Smoke Gets in Your Eyes

It's appropriate in the last week before this election that the hills are so smokey.  The usual fall scent of smoldering leaves has been overwhelmed by the stench of burning pants.

The hills are on fire and the butt naked liars who've taken over your television, radio and favorite internet feed are merrily twerking all over our political system.  While Mr's Franklin and Jefferson might have appreciated a good twerk, I have my doubts about Mr's Washington and Madison.

With less than a week to go before election day, most Republican candidates outside the coalfields are wishing someone else was at the head of the ticket and most coalfield Democratic candidates are wishing the same thing.

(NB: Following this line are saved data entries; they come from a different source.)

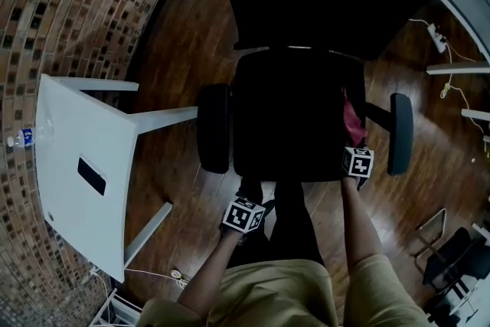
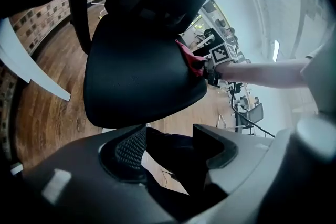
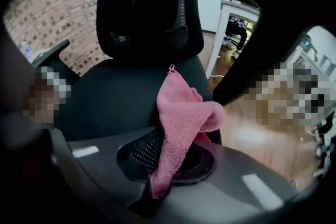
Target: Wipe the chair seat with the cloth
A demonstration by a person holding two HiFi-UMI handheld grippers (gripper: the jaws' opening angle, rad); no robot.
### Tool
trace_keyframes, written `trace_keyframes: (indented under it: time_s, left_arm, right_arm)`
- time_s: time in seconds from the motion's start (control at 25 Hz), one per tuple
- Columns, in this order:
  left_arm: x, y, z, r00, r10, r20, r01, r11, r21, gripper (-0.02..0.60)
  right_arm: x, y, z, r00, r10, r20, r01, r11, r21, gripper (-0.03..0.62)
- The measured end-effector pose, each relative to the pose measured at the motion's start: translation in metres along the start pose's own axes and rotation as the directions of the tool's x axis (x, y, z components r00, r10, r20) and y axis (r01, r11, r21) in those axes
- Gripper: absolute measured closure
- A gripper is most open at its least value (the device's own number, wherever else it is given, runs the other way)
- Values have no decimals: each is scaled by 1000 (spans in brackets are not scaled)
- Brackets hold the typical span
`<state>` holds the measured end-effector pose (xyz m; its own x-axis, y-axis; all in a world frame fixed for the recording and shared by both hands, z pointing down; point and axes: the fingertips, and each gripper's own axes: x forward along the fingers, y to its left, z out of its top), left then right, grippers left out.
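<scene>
White counter [image 1: 76, 157] — far left, not in use. Left tool [image 2: 169, 150]: jaws apart, empty, held low before the black padded office-chair seat [image 1: 287, 119]. Right tool [image 3: 168, 165]: clamped on pink terry cloth [image 3: 181, 118], at the seat's right edge. Step: wipe seemingly starting — next, press cloth flat, sweep leftward.

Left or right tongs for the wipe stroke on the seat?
Right. The right tongs are shut on the pink cloth, already at the right edge of the chair seat. The left tongs are open and empty, off the seat's front.
</scene>
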<state>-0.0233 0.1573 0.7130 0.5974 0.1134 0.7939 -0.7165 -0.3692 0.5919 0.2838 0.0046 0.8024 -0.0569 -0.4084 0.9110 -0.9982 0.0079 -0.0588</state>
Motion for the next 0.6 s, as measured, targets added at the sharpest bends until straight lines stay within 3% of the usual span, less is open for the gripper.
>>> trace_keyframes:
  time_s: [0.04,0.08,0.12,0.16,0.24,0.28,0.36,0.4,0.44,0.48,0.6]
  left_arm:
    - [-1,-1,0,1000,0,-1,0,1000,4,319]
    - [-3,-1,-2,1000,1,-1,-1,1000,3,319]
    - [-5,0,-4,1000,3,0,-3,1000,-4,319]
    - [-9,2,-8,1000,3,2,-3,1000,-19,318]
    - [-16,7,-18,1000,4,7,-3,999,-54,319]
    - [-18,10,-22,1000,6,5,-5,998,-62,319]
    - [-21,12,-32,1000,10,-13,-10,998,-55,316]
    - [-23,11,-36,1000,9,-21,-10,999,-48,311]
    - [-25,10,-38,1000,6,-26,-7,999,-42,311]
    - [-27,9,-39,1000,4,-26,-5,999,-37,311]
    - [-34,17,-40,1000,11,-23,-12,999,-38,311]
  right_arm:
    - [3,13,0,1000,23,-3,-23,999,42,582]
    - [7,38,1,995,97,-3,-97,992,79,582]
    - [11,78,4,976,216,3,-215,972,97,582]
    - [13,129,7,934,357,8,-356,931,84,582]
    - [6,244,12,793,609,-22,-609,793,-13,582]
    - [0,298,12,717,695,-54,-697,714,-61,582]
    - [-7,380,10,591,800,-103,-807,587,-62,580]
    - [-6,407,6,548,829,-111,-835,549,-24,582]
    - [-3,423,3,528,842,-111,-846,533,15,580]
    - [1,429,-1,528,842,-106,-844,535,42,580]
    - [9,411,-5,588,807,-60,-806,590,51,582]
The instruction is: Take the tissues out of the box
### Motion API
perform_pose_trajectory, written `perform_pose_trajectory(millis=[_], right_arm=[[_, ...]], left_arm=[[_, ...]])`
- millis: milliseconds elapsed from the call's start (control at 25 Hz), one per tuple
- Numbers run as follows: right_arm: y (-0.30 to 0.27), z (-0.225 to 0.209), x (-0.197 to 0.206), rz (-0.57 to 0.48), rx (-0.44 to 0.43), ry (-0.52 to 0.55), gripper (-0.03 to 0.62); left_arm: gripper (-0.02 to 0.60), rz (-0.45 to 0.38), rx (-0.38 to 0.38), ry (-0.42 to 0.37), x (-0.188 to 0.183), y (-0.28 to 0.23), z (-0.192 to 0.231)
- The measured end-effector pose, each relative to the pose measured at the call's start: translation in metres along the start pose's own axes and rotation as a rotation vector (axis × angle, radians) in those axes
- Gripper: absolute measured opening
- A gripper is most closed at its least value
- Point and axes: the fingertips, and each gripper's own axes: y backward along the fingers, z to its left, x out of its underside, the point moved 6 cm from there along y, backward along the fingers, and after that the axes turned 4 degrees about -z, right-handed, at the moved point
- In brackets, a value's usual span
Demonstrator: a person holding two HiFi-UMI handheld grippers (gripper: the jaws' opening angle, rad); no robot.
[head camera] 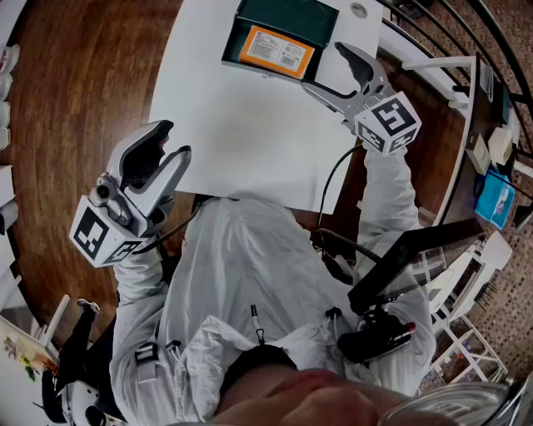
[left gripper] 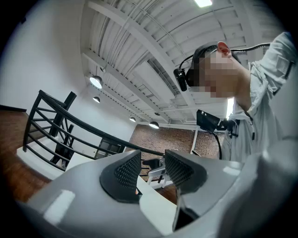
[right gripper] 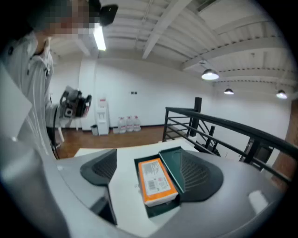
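A dark green box point(head camera: 287, 18) lies open at the far end of the white table point(head camera: 250, 133), with an orange-topped tissue pack point(head camera: 276, 50) in it. My right gripper point(head camera: 333, 73) hovers just right of the box, open and empty. In the right gripper view the pack point(right gripper: 156, 181) and the box's lid point(right gripper: 168, 160) show between the wide jaws of that gripper point(right gripper: 149, 173), beyond the pads and untouched. My left gripper point(head camera: 171, 141) is held off the table's left edge over the floor. It points up at the ceiling, shut, and this gripper point(left gripper: 152, 169) holds nothing.
Brown wooden floor point(head camera: 75, 100) surrounds the table. A black railing point(head camera: 466, 33) runs along the right, with white frames point(head camera: 466, 274) and a blue item point(head camera: 497, 200) beside it. The person's white coat point(head camera: 250, 283) fills the near side. A water dispenser point(right gripper: 101, 116) stands far off.
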Motion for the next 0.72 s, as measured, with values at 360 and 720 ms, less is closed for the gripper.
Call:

Anyone who says they will bring east Kentucky coal back is running for something and a liar. The power companies make that call and they made it during the Bush administration. Maybe if the Bush family had been in the coal business, things would have been different.  But they were in the gas and oil business so go figure.

Instead of telling you who to vote for in the presidential election, I'm just going to say vote and live with it.  I can't tell you who the best candidate is if you can't figure it out for yourself.

However, I am going to tell you how we could put an end to this 24/7/365 reality tv political merry-go-round.

The first step, overturn the Supreme Court ruling that gives corporations, both for- and not for-profit, reign to influence elections.  No matter what Senator Yertle says, corporations aren't people and money isn't speech.

Limit political spending to political parties and candidates. Instead of limiting the amount an individual can donate, make donations taxable over a fixed limit per candidate or party. Something like $1000 per candidate and $10,000 per party, but I"m flexible as long as anything over the limit is taxed at 100% and payed for by the donor.

While we're at it, political parties will also be taxed at a 33% rate of all income.  The taxes I'm calling for will go to fund our open and free elections.

While our constitution calls for states to oversee elections, there isn't a word about parties overseeing elections.  So let's take the politial parties out of the process.  No more closed primaries, no more districting by party.  All congressional disctricting should be overseen by non-partisan groups working with state legislatures. Guess what?  Some states are already doing it.

I don't know many people who are happy with the products our two major parties are offering. We shouldn't be stuck in a system where we can't change providers, should we?

If Sears and American Motors can go under, why can't the current political parties?

The last thing we do is take away a political party's ability to dominate our passive media.  Passive media is television and radio. Internet is interactive and print requires a brain to read and process.

Reality and reality TV do not mix.  No country can survive if it's political system is primarily a scheme to sell soap and entertainment. It's time to break up the media conglomerates that dominate 90% of all television, radio and internet, and put all radio and television back on the Fairness Doctrine.

By the way, the only presidential candidate calling for the first step I mentioned is also not promising to bring the coal industry back.  Who are they calling the liar again?